Я тогда считал этого умельца единственным в мире, и вот мы слышим, что и еще один бьется над тем же; кто знает, может быть, скоро обнаружит себя и третий, и четвертый? Мы, со своей стороны, готовы всячески поощрить это дело. Пусть только нам порекомендуют его извне, а уж мы, при наших новых обстоятельствах, наверняка поддержим такое полезное начинанье.
На следующее утро Фридрих спозаранок явился в комнату Вильгельма, держа в руках тетрадку, и сказал, протягивая ее:
— Вчера вы так обстоятельно повествовали о ваших добродетелях, что мне невозможно было и слово вставить о моих достоинствах, коими я вправе похвалиться, ибо благодаря им сделался достойным участником этого огромного каравана.

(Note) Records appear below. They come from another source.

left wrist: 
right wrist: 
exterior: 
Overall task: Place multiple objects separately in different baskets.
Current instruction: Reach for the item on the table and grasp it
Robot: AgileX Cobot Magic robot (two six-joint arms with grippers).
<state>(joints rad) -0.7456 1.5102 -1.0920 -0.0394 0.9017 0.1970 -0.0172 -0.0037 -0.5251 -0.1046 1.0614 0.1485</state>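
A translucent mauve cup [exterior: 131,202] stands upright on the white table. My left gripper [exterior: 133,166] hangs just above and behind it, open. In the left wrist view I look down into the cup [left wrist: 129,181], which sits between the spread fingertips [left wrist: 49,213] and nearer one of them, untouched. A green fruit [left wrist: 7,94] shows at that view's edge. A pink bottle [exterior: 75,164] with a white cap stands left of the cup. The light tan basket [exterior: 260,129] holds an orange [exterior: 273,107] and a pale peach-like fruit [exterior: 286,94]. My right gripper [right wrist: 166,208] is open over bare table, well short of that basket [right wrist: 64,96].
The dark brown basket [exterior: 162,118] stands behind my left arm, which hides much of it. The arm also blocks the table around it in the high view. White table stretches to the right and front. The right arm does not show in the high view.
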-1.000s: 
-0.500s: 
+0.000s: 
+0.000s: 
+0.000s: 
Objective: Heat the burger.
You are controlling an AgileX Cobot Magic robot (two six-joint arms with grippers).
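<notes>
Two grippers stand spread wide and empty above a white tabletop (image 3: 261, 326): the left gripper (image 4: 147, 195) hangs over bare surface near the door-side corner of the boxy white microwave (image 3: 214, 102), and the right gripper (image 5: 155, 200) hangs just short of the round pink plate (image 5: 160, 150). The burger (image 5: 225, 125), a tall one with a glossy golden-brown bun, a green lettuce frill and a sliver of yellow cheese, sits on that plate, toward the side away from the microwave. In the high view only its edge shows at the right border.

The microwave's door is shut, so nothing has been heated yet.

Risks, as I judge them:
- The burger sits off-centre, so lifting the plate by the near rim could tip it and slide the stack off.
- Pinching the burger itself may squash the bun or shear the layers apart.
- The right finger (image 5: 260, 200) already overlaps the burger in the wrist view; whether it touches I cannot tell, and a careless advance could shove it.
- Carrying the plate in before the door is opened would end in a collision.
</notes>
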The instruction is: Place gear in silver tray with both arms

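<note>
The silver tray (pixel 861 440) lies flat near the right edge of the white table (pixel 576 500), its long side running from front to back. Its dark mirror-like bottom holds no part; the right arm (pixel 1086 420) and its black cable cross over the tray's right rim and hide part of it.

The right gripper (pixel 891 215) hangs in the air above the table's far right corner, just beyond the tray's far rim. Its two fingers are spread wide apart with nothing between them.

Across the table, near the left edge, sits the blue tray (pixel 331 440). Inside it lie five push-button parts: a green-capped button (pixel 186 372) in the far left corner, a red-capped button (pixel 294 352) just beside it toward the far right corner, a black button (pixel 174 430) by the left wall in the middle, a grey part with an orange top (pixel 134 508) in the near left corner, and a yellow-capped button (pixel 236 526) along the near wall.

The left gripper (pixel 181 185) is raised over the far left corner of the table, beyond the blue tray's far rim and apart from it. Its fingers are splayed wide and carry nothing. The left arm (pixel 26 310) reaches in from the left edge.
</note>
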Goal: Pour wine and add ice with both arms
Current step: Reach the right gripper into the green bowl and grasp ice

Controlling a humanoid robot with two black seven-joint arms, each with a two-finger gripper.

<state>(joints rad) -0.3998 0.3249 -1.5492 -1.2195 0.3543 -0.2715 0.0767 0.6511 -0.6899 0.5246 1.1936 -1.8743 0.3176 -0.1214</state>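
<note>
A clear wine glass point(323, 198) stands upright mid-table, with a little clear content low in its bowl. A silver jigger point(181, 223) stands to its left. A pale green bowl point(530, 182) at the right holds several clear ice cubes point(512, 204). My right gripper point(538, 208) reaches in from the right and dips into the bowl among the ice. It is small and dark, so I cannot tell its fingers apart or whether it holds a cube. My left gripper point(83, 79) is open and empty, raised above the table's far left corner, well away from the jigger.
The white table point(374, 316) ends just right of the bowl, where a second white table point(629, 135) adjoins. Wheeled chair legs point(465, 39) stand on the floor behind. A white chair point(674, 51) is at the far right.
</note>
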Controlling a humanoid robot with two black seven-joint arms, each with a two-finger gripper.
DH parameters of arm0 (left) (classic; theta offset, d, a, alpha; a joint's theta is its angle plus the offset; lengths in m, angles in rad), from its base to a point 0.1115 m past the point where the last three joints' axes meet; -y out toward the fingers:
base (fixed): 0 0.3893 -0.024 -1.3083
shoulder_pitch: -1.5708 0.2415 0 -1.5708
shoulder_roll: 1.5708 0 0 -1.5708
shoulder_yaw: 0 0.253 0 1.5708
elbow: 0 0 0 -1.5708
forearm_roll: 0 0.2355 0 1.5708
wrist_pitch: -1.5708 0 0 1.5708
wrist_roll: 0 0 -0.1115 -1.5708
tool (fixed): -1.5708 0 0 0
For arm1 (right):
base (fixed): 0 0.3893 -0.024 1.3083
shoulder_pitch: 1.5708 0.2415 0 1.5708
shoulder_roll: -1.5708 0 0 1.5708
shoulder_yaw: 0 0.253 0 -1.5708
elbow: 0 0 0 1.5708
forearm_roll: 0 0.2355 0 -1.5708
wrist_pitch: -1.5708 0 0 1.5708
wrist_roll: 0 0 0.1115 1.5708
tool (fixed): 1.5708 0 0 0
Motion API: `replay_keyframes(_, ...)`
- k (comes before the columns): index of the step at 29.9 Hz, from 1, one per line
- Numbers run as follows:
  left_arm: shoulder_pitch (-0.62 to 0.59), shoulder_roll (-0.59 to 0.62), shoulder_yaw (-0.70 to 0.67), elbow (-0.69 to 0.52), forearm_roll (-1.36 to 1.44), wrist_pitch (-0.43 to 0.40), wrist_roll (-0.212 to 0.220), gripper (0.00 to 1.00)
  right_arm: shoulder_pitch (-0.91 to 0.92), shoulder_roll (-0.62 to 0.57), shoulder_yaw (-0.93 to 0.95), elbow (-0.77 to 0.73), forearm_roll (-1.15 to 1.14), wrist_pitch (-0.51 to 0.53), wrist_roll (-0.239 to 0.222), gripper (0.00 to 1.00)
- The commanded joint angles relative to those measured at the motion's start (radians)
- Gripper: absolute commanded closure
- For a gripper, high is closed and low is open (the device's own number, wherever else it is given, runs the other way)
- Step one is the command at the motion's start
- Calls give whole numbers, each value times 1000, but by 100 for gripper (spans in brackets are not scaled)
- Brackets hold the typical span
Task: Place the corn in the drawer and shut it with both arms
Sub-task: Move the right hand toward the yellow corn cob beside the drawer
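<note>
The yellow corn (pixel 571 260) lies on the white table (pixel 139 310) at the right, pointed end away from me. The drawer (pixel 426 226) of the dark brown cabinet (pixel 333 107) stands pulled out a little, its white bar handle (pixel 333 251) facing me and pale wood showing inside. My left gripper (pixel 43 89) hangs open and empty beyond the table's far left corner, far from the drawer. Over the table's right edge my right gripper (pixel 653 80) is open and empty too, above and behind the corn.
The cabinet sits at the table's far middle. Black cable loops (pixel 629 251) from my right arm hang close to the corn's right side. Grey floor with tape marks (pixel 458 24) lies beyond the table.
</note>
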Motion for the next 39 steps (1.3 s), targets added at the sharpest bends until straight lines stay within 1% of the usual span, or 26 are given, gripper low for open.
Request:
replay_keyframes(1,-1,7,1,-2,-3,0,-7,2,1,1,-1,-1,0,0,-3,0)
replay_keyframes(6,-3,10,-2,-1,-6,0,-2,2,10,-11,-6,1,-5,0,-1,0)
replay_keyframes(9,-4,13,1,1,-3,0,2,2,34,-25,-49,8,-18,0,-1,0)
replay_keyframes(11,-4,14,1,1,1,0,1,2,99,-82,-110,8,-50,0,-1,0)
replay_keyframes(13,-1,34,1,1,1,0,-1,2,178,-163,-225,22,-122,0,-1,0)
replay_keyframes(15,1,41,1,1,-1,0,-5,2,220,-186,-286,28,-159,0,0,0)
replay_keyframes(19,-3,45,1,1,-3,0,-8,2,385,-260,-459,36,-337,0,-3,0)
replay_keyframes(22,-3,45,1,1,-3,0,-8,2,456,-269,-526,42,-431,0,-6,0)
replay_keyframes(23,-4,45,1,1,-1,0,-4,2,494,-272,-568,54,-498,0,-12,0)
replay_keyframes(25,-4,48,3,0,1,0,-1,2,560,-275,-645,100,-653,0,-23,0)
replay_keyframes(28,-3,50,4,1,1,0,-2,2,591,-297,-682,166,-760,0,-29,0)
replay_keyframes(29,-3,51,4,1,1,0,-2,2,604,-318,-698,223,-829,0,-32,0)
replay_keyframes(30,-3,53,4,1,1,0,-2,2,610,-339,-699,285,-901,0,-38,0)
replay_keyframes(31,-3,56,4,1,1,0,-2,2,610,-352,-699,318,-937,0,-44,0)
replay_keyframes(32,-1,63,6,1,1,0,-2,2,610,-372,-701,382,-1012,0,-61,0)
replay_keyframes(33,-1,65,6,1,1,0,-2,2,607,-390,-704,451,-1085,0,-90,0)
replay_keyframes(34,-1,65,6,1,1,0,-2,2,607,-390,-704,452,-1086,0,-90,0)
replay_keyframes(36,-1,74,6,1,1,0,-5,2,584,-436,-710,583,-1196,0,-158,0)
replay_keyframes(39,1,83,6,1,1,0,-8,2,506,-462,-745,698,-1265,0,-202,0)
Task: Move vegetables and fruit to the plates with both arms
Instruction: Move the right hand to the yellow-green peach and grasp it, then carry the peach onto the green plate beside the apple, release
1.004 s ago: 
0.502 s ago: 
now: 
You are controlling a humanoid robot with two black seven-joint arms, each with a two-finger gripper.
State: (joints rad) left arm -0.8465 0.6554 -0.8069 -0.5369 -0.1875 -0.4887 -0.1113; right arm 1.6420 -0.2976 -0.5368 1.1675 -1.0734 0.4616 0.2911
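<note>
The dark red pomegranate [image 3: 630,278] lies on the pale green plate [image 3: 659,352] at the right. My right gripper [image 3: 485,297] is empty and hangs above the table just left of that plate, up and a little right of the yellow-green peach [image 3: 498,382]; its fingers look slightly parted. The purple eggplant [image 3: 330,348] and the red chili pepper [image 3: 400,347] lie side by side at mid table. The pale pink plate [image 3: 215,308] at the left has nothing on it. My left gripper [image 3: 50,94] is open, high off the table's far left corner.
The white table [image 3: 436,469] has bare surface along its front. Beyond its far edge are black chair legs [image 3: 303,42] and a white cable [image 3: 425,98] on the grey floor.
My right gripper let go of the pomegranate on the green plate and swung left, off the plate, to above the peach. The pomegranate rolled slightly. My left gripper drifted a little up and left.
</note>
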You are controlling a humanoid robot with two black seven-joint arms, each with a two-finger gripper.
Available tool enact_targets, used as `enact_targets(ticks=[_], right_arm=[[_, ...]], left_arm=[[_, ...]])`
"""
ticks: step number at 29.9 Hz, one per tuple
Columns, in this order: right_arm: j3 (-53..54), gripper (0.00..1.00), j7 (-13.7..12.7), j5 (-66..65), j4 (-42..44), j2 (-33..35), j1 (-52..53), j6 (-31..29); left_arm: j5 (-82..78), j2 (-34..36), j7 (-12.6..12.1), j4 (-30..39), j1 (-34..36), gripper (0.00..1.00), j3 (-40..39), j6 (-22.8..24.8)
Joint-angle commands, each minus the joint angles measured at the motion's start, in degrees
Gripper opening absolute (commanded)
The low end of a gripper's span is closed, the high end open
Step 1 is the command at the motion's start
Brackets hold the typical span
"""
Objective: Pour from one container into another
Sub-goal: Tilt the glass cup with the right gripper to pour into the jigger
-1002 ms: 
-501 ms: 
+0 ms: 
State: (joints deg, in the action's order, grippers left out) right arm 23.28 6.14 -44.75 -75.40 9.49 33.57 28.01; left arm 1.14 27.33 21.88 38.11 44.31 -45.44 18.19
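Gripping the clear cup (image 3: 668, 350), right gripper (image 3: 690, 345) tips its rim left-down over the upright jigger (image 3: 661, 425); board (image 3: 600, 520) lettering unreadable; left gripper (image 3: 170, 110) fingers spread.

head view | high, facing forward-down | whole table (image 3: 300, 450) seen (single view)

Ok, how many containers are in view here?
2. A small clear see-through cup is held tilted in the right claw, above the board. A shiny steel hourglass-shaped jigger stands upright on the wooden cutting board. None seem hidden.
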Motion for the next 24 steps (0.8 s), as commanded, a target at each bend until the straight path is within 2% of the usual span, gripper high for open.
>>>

Взгляните на эту тетрадь и признайте, что ею я доказал свое уменье.
Вильгельм наскоро пробежал взглядом страницы и увидел на них свой вчерашний отчет об анатомических штудиях, занесенный разборчивой и красивой скорописью и переданный почти слово в слово, так что наш друг не мог скрыть свое восхищение.
— Мне известен, — ответил Фридрих, — основной закон нашего содружества: кто притязает стать его сочленом, должен в совершенстве владеть каким-нибудь делом. Я ломал себе голову, в чем бы и я мог преуспеть, хотя далеко ходить за ответом вовсе не надо было: ведь никто не сравнится со мной ни памятью, ни быстротой и разборчивостью письма. Вы, верно, помните эти мои достоинства еще со времени нашей театральной карьеры, когда мы стреляли из пушек по воробьям, не помышляя о том, что разумнее было бы тратить порох на охоту за зайцами для кухни. Как часто я суфлировал без книги, как часто за два-три часа по памяти переписывал роль! Вам это было кстати, вы считали, что все в порядке вещей, и я тоже так считал, не догадываясь, как такая способность может мне пригодиться. Аббат первым открыл мне глаза, он счел, что тут вода на его мельницу, и попробовал натаскать меня. Мне это дело понравилось, потому что и мне оно давалось легко, и почтенный человек был доволен. Теперь я, если нужно, один работаю за целую контору, и еще мы возим с собой счетный механизм на двух ногах, так что никакой князь не получает от всего своего штата того, что имеют наши начальники.